What you need to do – Once the pictures are set aside, transcribe each line of the data exactly.

○ ○ ○ ○ ○

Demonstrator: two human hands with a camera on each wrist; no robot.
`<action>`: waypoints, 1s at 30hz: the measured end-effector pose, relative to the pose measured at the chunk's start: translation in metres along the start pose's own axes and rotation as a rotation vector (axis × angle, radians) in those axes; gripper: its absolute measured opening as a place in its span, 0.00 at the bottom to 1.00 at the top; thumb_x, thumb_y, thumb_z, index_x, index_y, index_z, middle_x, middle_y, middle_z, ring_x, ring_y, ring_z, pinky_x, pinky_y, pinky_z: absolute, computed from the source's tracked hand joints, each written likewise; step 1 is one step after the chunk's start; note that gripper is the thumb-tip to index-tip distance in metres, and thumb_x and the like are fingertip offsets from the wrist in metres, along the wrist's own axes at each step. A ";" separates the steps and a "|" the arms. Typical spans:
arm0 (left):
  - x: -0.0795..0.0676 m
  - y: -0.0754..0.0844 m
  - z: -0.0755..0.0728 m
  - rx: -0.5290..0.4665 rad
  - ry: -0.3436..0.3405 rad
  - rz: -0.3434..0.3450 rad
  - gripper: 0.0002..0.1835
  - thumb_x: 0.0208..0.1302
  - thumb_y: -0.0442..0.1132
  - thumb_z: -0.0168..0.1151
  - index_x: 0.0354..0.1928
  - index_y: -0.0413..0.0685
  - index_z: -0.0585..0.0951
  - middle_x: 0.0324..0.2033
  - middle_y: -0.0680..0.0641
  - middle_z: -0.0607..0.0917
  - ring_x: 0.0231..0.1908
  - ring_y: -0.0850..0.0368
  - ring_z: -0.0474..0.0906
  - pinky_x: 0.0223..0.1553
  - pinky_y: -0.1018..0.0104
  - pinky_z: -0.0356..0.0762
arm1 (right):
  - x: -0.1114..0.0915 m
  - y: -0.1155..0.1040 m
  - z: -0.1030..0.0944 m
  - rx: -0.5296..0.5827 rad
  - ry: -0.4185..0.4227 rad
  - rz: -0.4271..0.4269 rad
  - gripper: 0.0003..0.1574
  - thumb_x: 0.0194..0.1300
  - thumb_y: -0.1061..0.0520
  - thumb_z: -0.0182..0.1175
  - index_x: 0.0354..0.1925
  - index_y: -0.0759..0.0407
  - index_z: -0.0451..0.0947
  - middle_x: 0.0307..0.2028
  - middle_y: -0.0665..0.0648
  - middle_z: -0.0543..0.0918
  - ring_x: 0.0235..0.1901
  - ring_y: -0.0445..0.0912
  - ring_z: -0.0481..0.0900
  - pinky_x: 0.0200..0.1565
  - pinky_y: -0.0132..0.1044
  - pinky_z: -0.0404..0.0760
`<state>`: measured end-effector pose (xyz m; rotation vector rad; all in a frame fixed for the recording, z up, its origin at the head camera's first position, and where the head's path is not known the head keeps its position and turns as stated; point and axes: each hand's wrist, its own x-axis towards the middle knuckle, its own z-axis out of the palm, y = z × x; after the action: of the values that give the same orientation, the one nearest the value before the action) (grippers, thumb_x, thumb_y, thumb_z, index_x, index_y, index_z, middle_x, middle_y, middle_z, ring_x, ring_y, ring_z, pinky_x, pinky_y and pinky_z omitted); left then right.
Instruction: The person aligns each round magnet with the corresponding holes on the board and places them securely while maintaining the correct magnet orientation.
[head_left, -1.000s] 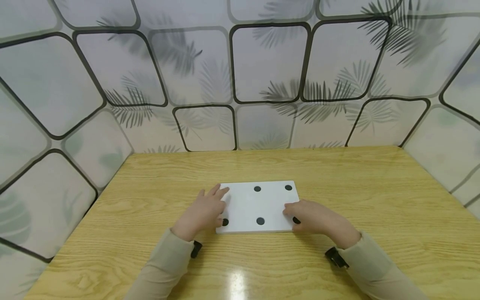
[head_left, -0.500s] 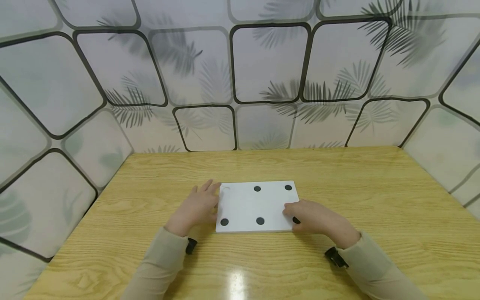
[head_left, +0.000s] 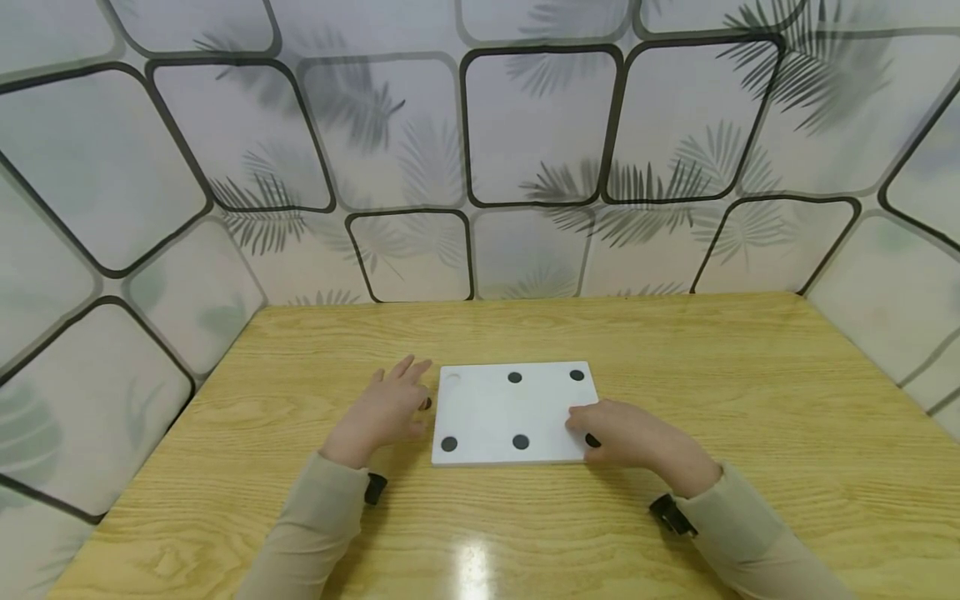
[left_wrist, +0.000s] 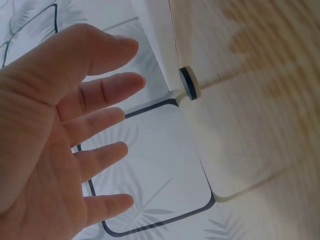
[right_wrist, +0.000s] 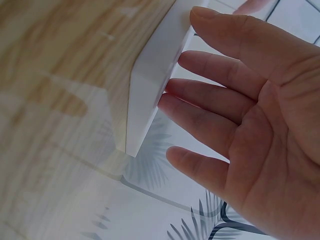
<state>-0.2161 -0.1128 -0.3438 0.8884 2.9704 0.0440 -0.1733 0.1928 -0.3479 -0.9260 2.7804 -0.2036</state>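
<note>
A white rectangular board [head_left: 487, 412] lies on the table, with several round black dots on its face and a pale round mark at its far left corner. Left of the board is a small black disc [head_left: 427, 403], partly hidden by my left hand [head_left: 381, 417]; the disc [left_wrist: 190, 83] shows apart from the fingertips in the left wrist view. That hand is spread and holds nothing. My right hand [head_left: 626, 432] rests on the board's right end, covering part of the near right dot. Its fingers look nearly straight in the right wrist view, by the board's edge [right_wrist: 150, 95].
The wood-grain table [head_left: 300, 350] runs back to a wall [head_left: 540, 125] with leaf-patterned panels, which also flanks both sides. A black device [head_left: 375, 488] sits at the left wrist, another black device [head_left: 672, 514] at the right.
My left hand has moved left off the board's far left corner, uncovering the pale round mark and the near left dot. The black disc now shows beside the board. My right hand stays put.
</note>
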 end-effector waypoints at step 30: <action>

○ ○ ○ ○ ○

Solution to the problem –
Demonstrator: two human hands with a camera on each wrist; no robot.
`<action>`: waypoints, 1s at 30hz: the measured end-effector pose, relative to the pose measured at the chunk's start: translation in metres along the start pose's own axes and rotation as a rotation vector (axis × angle, radians) in those axes; gripper: its absolute measured opening as a place in its span, 0.00 at the bottom to 1.00 at the top; thumb_x, thumb_y, thumb_z, index_x, index_y, index_z, middle_x, middle_y, middle_z, ring_x, ring_y, ring_z, pinky_x, pinky_y, pinky_z: absolute, computed from the source's tracked hand joints, each written likewise; step 1 is one step after the chunk's start; note that gripper is the thumb-tip to index-tip distance in metres, and thumb_x and the like are fingertip offsets from the wrist in metres, along the wrist's own axes at each step. A ";" separates the steps and a "|" the arms. Typical spans:
arm0 (left):
  - x: -0.0795..0.0676 m
  - y: -0.0754..0.0844 m
  - z: -0.0755..0.0728 m
  - rx: -0.5290..0.4665 rad
  - ry: -0.3436..0.3405 rad
  - rz: -0.3434..0.3450 rad
  - gripper: 0.0002..0.1835
  - thumb_x: 0.0208..0.1302
  - thumb_y: -0.0442..0.1132
  - thumb_z: -0.0168..0.1151
  - index_x: 0.0354..0.1928
  - index_y: -0.0413..0.0685
  - index_z: -0.0585..0.0951
  - middle_x: 0.0324..0.2033
  - middle_y: -0.0680..0.0641
  - middle_z: -0.0607..0.0917
  - ring_x: 0.0231..0.1908
  - ring_y: -0.0850..0.0368
  - ring_z: -0.0474..0.0906
  - pinky_x: 0.0223..0.1553
  - pinky_y: -0.1018..0.0104
  - pinky_z: -0.0356..0.0762
arm1 (right):
  - x: -0.1114..0.0915 m
  - y: -0.1155..0.1040 m
  - z: -0.1030..0.0944 m
  - rx: -0.5296..0.5827 rad
  - ry: -0.4185..0.4227 rad
  - rz: -0.4271..0.4269 rad
  - gripper: 0.0003..0.1574
  - thumb_x: 0.0194..0.1300
  - thumb_y: -0.1061..0.0520
  - thumb_z: -0.0182..0.1175
  - index_x: 0.0354..0.1925
  - index_y: -0.0759..0.0407
  - index_z: -0.0451..0.0947
  - middle_x: 0.0307..0.2028
  - middle_y: -0.0665..0.0648
  - middle_z: -0.0543..0.0918
  - ring_x: 0.0235..0.1901
  - ring_y: -0.0445..0.0912
  - ring_z: -0.0481..0.0900
  - pinky_x: 0.0200..0.1565
  - pinky_y: -0.0132..0.1044
  - pinky_z: -0.0404..0.0760
`<state>`: measured end-effector pose (xyz m; rotation vector rad; all in a frame fixed for the recording, z up, its origin at the head camera's first position, and where the head's path is not known the head keeps its position and turns as stated; point and axes: each hand's wrist, its own x-axis towards the middle knuckle, its own z-axis out of the palm, y = z × x; after the action: of the values that give the same orientation, the one nearest the value before the action) (grippers, thumb_x, thumb_y, thumb_z, index_x, index_y, index_z, middle_x, middle_y, middle_z, ring_x, ring_y, ring_z, pinky_x, pinky_y and pinky_z omitted); left then right.
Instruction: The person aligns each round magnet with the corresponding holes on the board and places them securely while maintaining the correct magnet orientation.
[head_left, -1.000s] 
[head_left, -0.500s] 
[head_left, +0.000s] 
[left_wrist, +0.000s] 
[right_wrist, +0.000s] 
<state>-0.2161 -0.1128 -0.3438 0.8884 2.9704 0.0440 -0.1733 0.1928 -0.3479 -0.9260 2.7804 -0.2036</state>
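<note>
A white rectangular board [head_left: 487, 412] lies on the table, with several round black dots on its face and a pale round mark at its far left corner. Left of the board is a small black disc [head_left: 427, 403], partly hidden by my left hand [head_left: 381, 417]; the disc [left_wrist: 190, 83] shows apart from the fingertips in the left wrist view. That hand is spread and holds nothing. My right hand [head_left: 626, 432] rests on the board's right end, covering part of the near right dot. Its fingers look nearly straight in the right wrist view, by the board's edge [right_wrist: 150, 95].
The wood-grain table [head_left: 300, 350] runs back to a wall [head_left: 540, 125] with leaf-patterned panels, which also flanks both sides. A black device [head_left: 375, 488] sits at the left wrist, another black device [head_left: 672, 514] at the right.
My left hand has moved left off the board's far left corner, uncovering the pale round mark and the near left dot. The black disc now shows beside the board. My right hand stays put.
</note>
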 end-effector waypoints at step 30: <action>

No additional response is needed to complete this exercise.